The Man Who Knew Too Much (1934)

D: Alfred Hitchcock
S: Leslie Banks, Edna Best, Peter Lorre

There are some real surprises in The Man Who Knew Too Much, and not just the characteristic Hitchcockian moments of shock and suspense (though these are present). In his first rendition of this particular tale, Hitchcock and his team of scriptwriters present a fast-paced story of espionage, assassination, and kidnapping in which female lead Edna Best plays a much more prominent role than is usual in the genre (witness even recent efforts including Ron Howard's Ransom or Hitchcock's 1956 remake of this film). There's also a certain frankness in the portrayal of intra-marital flirting and the characters' espousal of personal causes over political ones which is all the more effective because they are not over emphasised. It also showcases a solid English-language performance by Peter Lorre (star of Fritz Lang's classic thriller M) as the main heavy.

Brit winter sports enthusiast Leslie Banks and sharpshooting wife Best find themselves smack in the middle of an international conspiracy when following the death of an acquaintance in Switzerland who passes on some cryptic information to them, their daughter is snatched with a warning not to reveal what they know. Banks embarks on a mission to find the girl by following the leads himself, leading to a climactic assassination attempt at the Albert Hall followed by a shoot out in which only Best keeps her head amid the gunfire and bloodshed. There are plenty of curious happenstances along the way, including an encounter with a sinister dentist, a brawl in a church accompanied by organ music, and unexpected sudden death. Hitchcock handles the elements nicely, and though the story doesn't always hold attention largely due to the bland performances of its leads (who are merely pawns in Hitchcock's hands), it is never less than interesting.

The film is especially notable for its use of sound and sound effects, demonstrating a mature grasp of the relationship between sound and image after only a few years of the technique. In perhaps an acknowledgement of Lang's earlier film, Lorre's villain is identified by sound, in this case the chiming of a pocket watch (in M it was a strain of Peer Gynt whistled on the wind). Hitchcock also uses sound ironically, such as in the aforementioned church scene, where amid scenes of violence, ponderous religious tunes are heard. One scene even plays on the relationship between diagetic and non-diagetic space, as Best's emotional state is reflected by music which is actually being played right in front of her.

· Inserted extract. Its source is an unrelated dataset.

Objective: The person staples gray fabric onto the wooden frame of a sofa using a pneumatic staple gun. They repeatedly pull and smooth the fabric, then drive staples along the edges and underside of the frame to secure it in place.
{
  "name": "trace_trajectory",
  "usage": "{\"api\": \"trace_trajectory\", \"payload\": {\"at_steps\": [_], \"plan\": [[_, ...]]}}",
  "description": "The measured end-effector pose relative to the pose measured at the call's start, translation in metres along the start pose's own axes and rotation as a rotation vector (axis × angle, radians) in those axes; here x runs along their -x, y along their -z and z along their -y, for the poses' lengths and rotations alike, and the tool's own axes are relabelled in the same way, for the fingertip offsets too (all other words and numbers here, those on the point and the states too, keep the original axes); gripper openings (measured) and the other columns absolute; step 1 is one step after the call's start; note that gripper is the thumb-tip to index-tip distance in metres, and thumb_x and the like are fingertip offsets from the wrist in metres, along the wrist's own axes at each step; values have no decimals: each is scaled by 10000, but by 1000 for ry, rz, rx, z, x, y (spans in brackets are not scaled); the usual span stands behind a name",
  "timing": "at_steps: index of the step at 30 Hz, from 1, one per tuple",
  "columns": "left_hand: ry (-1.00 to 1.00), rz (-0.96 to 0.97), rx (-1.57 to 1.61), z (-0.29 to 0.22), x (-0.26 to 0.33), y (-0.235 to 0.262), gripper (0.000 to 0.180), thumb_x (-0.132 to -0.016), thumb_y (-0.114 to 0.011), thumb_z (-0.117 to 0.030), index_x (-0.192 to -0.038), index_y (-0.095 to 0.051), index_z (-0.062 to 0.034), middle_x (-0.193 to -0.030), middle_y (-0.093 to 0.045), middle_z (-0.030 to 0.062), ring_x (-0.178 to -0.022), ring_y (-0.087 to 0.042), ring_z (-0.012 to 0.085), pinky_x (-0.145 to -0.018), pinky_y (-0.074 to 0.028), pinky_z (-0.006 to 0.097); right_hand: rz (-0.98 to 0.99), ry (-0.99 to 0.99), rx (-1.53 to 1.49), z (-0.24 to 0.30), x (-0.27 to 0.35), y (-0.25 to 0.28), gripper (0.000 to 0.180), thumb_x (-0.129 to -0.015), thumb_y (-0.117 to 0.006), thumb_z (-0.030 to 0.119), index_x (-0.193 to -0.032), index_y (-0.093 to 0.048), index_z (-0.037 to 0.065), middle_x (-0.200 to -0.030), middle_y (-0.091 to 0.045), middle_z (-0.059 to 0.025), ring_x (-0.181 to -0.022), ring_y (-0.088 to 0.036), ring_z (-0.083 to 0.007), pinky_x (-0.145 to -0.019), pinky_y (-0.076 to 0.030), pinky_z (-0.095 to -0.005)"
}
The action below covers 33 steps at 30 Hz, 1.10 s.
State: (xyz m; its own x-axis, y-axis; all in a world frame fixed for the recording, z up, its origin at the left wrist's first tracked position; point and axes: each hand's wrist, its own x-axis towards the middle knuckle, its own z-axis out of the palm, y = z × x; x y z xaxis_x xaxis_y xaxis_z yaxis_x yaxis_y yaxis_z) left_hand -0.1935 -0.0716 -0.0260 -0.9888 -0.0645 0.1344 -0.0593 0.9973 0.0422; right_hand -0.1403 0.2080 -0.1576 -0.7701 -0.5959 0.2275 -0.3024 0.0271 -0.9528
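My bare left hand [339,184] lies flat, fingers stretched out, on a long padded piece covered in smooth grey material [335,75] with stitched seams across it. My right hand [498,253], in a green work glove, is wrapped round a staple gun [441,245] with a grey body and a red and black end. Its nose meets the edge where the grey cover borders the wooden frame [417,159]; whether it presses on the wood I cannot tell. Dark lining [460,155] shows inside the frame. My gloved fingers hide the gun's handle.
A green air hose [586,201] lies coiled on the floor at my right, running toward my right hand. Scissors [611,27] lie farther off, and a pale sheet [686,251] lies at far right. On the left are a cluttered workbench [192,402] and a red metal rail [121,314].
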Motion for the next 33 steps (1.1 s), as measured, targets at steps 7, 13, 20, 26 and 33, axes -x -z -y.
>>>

Visually the film retains the shadowy tones of the director's earlier expressionist-influenced work such as The Lodger. Though it would soon become standard for the genre, his use of shadow-inducing lighting and off-centre composition enhances the feeling of claustrophobia and suspicion later to define Hollywood film noir. It also enhances the tone of vague fantasy which takes some of the edge off the political sub-texts, which Hitchcock treats as little more than narrative Macguffins. This hurts the film more than it would in later examples such as The Lady Vanishes and Foreign Correspondent. Despite the foreshadowing of war and the suggestion of intrigues largely hidden from the general population, the film is first and foremost an action thriller with moments of comedy which lacks the kind of balance he found only a year later in The 39 Steps.

As a film in its own right, The Man Who Knew Too Much is worth seeing. It's fast, entertaining, and has some real jolts and neat directorial flourishes which can't but impress even jaded contemporary viewers with an iota of perceptual awareness. It is more interesting to students of film and of Hitchcock in particular though, who will find it as fascinating in its own way as any of his later works, not least of all in its portrayal of such a strong female figure as Best's. Watch in particular for the ending, which is not quite so upbeat as it appears. Take a look at the daughter's reaction to being reunited with her parents. Her face reflects far from the expected joyous relief which the more insipid type of kidnap film usually gives us. The suggestion of life-affecting trauma is an element of reality again unusual for the genre and not necessarily characteristic of the film on the whole. But it is yet another surprise in a small gem of a movie which has that capacity for the unexpected which makes it enduring in spite of its shortcomings.